On June 7, 2018, Mayor Martin Walsh participates in a panel discussion with Mayors Garcetti, Rogero and Turner on the topic of Climate Mayors since its inception. Photo: Boston Mayor's Office, Isabel Leon.

This week, why your political representative shouldn't block you, what the latest poverty numbers mean for Texas cities and a new climate action plan in the works for Houston.

Title Page

Sorry Politicians, You Can't Block Critics on Twitter. Governing.

Introduction

Poverty in Texas Drops to Lowest Levels in More Than a Decade. Texas Tribune.

The latest estimates released Thursday by the U.S. Census Bureau put the state’s poverty rate at 14.7 percent, down from a high of 18.5 percent in 2011. Roughly one in five Texas children — 20.9 percent — lived in poverty last year — a significant decrease from a recent high water mark set in 2011, when almost 27 percent of children were poor.

That progress, though, was dimmed at the local level. The poverty rate either increased or barely budged in a third of the state’s 25 metro areas, and the share of residents living in poverty in half of those areas surpassed the state figure with poverty concentrated in places like South Texas, where the poverty rate is double the state rate.

Executive Summary

San Francisco hosted the Global Climate Action Summit this week and Houston Mayor Sylvester Turner used it as an opportunity to unveil the development of the city's Climate Action Plan.

Houston was one of several cities that publicly committed to fighting climate change in line with the Paris Climate Agreement after President Donald Trump said the country would no longer be part of the deal. The city's plan will also come after years of back-to-back flood events and increasing evidence that such floods are the result of worsening storms thanks to climate change. "The time for bold action is now," a city statement reads."This plan will create ambitious targets to reduce greenhouse gas emissions and establish a pathway to meet the Paris Agreement goal of becoming carbon neutral by 2050," according to the statement. The city touted recent greenhouse gas cuts but said more was needed.

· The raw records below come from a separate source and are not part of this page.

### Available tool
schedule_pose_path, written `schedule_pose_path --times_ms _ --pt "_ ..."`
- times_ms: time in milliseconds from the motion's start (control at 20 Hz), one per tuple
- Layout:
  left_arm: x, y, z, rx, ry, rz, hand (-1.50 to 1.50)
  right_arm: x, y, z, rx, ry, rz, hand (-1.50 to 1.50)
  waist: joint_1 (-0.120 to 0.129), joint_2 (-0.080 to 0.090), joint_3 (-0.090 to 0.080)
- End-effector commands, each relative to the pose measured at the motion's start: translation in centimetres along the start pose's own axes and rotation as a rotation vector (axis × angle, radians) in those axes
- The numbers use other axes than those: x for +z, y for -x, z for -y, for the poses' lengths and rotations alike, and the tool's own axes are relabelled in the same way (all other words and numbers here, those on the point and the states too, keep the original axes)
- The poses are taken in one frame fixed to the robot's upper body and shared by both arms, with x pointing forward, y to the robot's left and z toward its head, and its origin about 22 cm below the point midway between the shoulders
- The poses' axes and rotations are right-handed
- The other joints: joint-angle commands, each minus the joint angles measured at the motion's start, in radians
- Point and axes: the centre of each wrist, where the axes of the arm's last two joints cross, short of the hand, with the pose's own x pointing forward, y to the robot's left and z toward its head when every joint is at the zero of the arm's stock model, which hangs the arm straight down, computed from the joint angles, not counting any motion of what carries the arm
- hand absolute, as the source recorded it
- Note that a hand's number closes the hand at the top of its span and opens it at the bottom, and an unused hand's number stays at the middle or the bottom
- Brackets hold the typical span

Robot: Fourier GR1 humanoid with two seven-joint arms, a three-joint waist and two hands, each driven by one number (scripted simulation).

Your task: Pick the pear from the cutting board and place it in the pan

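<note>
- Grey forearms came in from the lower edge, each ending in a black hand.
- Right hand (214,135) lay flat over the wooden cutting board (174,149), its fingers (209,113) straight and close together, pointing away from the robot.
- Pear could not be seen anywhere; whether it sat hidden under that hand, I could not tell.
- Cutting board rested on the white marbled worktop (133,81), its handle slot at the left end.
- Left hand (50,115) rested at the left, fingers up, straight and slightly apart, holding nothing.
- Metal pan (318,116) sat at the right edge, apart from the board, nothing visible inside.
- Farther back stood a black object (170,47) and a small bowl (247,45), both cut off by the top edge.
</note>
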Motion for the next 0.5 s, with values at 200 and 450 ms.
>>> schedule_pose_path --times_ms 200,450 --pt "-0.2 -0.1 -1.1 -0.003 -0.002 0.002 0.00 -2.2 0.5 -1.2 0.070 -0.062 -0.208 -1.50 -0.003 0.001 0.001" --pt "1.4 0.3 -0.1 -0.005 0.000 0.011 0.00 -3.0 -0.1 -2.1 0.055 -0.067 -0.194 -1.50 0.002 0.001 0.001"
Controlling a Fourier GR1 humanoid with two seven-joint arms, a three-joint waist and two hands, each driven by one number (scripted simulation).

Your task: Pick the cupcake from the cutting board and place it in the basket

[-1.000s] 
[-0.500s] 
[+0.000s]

"Climate change is an unprecedented challenge for Houston,” said Mayor Sylvester Turner in a release from the city. “Sustainability and resiliency go hand-in-hand, and if we don’t move with a sense of urgency, our City will suffer. We’re creating the City’s first-ever Climate Action Plan to lay the foundation for action that will strengthen our community against the threat of our changing climate.”

Source: City of Houston.

Even before Trump announced the country's change of course, cities were stepping up to tackle climate change, with some success but also some serious limitations. More recently, writers like Alissa Walker have pointed out that cities often committed in theory to fighting climate change aren't working across the board to achieve this or aren't thinking outside the box for solutions, as was the case when several mayors joined together to commit to buying electric vehicles. 

"Instead of offering a bold framework for reducing or eliminating the numbers of vehicles on the streets of these 402 cities, these mayors are hyping their embrace of electric vehicles, namely the purchase of 114,000 new electric vehicles from U.S. automakers," wrote Walker.

"Electric vehicles made up less than one percent of U.S. vehicles purchased last year, with a large majority of owners in just a handful of cities," she continued. "By the time that widespread adoption of electric vehicles—or even shared vehicles—are able to make the slightest dent in U.S. emissions, it will be too late. Not just from a climate standpoint. But also from a density standpoint." 

Indeed, roughly half of Houston's greenhouse gas emissions come from transportation, according to the city, and that number has actually been growing in recent years. Houston is among the cities with the highest amount of greenhouse gas emissions per capita.

The plan is expected to be completed by winter 2019.

Conclusion

Employment is supposed to be the path out of poverty. That's the often problematic thinking behind work requirements for various social services but experts have pointed out that, for a variety of reasons, a job alone is often not enough. Now, author and scholar Matthew Desmond adds to the chorus in his latest New York Times Magazine piece.

"These days, we’re told that the American economy is strong. Unemployment is down, the Dow Jones industrial average is north of 25,000 and millions of jobs are going unfilled. But for people like Vanessa, the question is not, Can I land a job? (The answer is almost certainly, Yes, you can.) Instead the question is, What kinds of jobs are available to people without much education? By and large, the answer is: jobs that do not pay enough to live on."